### The task:
Could you print each line of the material below exactly?

### Dataset section:
----
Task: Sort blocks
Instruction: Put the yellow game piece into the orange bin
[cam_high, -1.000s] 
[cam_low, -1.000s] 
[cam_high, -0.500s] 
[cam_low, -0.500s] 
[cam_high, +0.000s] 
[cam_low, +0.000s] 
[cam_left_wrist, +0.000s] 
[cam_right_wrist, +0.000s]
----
### Answer space:
Task: Sort blocks
Instruction: Put the yellow game piece into the orange bin
[cam_high, -1.000s] 
[cam_low, -1.000s] 
[cam_high, -0.500s] 
[cam_low, -0.500s] 
[cam_high, +0.000s] 
[cam_low, +0.000s] 
[cam_left_wrist, +0.000s] 
[cam_right_wrist, +0.000s]

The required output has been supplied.